- **Task instructions**
Run through the records and show each line that includes the string "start".

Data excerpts

════════════════

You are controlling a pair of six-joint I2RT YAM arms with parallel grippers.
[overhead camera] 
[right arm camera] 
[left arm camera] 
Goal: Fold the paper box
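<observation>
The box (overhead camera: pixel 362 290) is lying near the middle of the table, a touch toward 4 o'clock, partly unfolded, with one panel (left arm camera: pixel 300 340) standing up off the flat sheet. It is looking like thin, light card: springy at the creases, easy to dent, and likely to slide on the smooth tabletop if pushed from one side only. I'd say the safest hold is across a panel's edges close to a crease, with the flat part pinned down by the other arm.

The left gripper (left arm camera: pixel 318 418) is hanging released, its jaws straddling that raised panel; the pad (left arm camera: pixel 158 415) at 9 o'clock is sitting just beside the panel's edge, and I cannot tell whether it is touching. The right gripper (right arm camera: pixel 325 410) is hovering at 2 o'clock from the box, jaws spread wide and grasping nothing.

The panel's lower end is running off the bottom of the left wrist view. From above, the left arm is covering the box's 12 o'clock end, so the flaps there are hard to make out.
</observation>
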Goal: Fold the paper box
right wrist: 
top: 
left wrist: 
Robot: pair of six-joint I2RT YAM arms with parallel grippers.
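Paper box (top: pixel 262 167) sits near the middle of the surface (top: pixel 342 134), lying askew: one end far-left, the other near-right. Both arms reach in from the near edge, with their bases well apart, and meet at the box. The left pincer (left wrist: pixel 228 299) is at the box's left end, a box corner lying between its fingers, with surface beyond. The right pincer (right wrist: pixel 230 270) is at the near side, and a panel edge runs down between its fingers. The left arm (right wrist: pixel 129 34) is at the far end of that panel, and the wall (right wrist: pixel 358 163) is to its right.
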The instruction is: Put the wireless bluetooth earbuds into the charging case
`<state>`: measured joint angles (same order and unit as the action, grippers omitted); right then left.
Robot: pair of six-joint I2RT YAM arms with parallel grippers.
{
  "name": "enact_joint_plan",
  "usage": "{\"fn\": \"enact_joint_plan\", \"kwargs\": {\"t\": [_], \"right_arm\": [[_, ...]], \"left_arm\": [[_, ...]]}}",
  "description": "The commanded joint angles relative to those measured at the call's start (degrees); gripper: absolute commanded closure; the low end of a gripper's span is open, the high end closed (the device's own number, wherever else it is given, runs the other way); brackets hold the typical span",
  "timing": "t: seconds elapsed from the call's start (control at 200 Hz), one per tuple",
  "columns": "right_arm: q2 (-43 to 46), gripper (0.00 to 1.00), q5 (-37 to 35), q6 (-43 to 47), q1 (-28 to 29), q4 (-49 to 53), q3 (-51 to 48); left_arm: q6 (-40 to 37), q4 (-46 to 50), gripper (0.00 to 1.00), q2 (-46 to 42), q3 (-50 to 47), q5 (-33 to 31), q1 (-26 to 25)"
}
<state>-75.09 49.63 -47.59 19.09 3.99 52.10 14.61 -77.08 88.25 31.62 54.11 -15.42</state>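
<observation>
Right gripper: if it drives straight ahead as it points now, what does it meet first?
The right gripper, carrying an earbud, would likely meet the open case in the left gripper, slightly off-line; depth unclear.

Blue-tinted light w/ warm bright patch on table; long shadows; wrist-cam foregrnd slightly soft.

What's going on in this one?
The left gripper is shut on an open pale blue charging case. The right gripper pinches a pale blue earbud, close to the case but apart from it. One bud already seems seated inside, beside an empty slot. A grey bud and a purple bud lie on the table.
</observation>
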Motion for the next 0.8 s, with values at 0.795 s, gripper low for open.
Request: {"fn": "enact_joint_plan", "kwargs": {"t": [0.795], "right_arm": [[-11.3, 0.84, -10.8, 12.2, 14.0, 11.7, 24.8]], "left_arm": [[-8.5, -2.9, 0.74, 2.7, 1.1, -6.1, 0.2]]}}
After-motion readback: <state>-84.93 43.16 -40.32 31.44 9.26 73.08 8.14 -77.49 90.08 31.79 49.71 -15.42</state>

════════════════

- **Answer below**
  "description": "The commanded joint angles relative to those measured at the call's start (degrees); gripper: absolute commanded closure; the low end of a gripper's span is open, the high end closed (the device's own number, wherever else it is given, runs the other way); brackets hold the typical span",
  "timing": "t: seconds elapsed from the call's start (control at 200 Hz), one per tuple",

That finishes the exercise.